The DiskWarrior trick seems to have made the difference for me, although it didn't happen immediately. Over a few days I had, in no particular order, and often more times than once:
- Erased all files in /.fseventsd/ and restarted the computer
- Re-built the Spotlight index for the drive
- Repaired permissions
- Found some directories with ridiculous numbers of files in them (/private/var/tmp had over 20K files!) and deleted them.
- Rebuilt the directory with DW
It was only after #4 that #5 made the difference. Oddly, for a few backups I was still getting the high file count messages and hour-long backups:
Jan 18 07:16:38 <hostname> com.apple.backupd: Copied 90379 files (8.8 MB) from volume Macintosh HD.

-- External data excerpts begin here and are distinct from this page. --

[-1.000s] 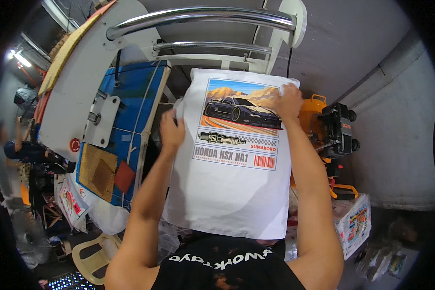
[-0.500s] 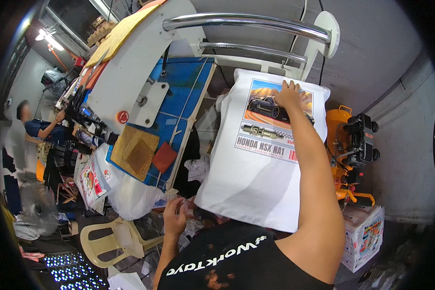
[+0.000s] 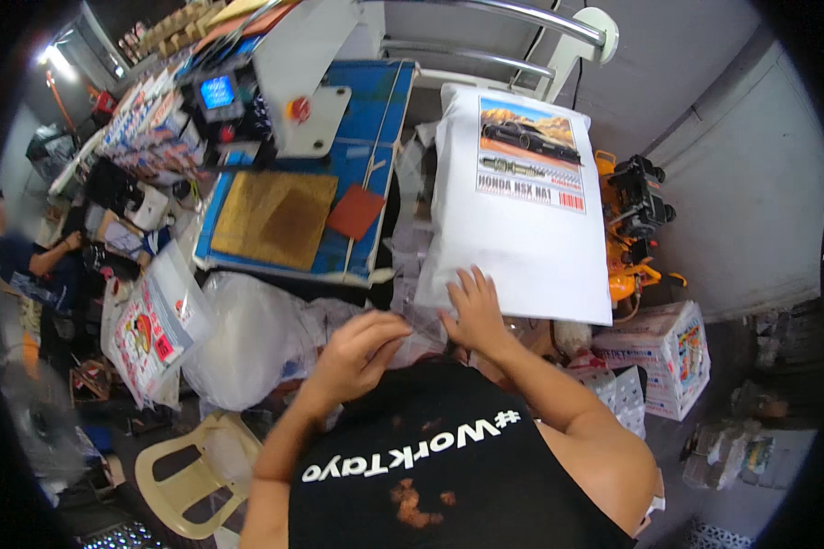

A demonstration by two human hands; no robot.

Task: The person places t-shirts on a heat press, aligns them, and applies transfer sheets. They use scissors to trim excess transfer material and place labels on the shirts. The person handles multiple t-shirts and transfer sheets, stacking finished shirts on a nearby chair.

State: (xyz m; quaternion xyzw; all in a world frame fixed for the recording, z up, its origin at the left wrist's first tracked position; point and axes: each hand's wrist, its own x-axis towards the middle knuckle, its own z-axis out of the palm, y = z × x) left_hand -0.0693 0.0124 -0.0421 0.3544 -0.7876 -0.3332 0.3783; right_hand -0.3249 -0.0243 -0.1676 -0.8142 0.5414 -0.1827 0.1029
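Note:
A white T-shirt (image 3: 522,247) lies spread over a flat board in front of me, slightly to the right. Its upper part bears a print (image 3: 531,151) of a dark car before rocky hills, with a spark plug and lettering below. At the shirt's near edge, my right hand (image 3: 478,316) rests with fingers spread, holding nothing. My left hand (image 3: 362,352) hovers left of it before my chest, fingers loosely bent and thumb apart. No object shows in that hand, which is a little blurred and clear of the shirt.
Left of the shirt is a blue press bed (image 3: 366,110) with a yellowish pad (image 3: 270,220) and a red-brown square (image 3: 355,211). Chrome bars (image 3: 522,18) cross behind. An orange compressor (image 3: 627,274) and a carton (image 3: 659,352) stand right; a beige chair (image 3: 178,471) stands lower left.
My right hand has drawn back from the print to the shirt's near edge. The left hand has come up and inward. My view has shifted, bringing more of the machine's screen into sight.

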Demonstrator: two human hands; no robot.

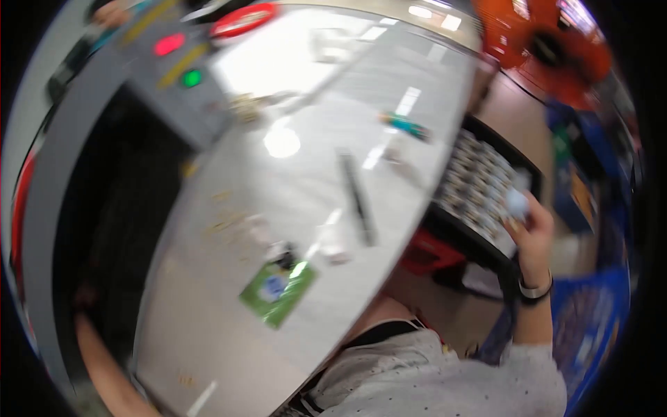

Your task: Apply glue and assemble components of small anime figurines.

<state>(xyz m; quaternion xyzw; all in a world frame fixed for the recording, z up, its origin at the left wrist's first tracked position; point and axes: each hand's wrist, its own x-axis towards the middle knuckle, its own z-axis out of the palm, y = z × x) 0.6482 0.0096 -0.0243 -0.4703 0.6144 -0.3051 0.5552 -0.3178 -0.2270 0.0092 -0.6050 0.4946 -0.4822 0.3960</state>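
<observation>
A: State of grip?

B: Right hand (533,236): thumb and fingers together on a pale rounded piece (516,204), at the right end of a black tray (464,236). Left hand (86,295), well apart leftward, is at a grey machine's (198,104) dark opening (118,194); its fingers cannot be read.

A: Why fingertips?

B: Presumably to spare the neighbouring contents.

A: Tray contents?

B: Just left of the grip, small pieces (472,174) in close rows; tray probably set beside the table (208,333) for easy reach. Farther left, a green packet (292,299) lies flat.

Right fingers (538,208) curled, right forearm (532,322) raised, left forearm (105,365) outstretched.
</observation>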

Jan 18 07:50:40 <hostmane> com.apple.backupd: Copied 88790 files (364 KB) from volume Macintosh HD.
Until suddenly I saw this:
Jan 18 09:10:54 <hostname> com.apple.backupd: Copied 92034 files (41.0 MB) from volume Macintosh HD.
Jan 18 09:11:05 <hostname> com.apple.backupd: Copied 112 files (276 bytes) from volume Macintosh HD.
and since then the file counts have been in the hundreds or low thousands, and the backup is complete within a couple of minutes. Hooray!
For those without a copy of Disk Warrior ($99.00), a cheaper solution might be to do a tune-up with OnyX ($0.00): use the "Clean" function to clear out log files and tmp files, then use the "Maintenance" function to rebuild the Spotlight directory.
I think TM backups might continue to run slowly, until the TM directory also gets rebuilt.
I think I've finally whipped this problem. Booted into single-user mode, enabled mucking with read-only files, and then ran the magic command:
sudo rm -R /.fseventsd/*
Exited, went back into normal mode, and Time Machine went through one more long, slow save. Since then, "done in 90 seconds" has been the norm.
It seems that when this particular directory gets hosed, Time Machine thinks there are changes that it doesn't know about, and does a deep scan in an attempt to find them. (Look up fseventsd in Google and you'll find several discussions about it.) Evidently, restoring to a new hard drive is one of the things that can mess up this directory.
Worth trying, although your mileage may vary.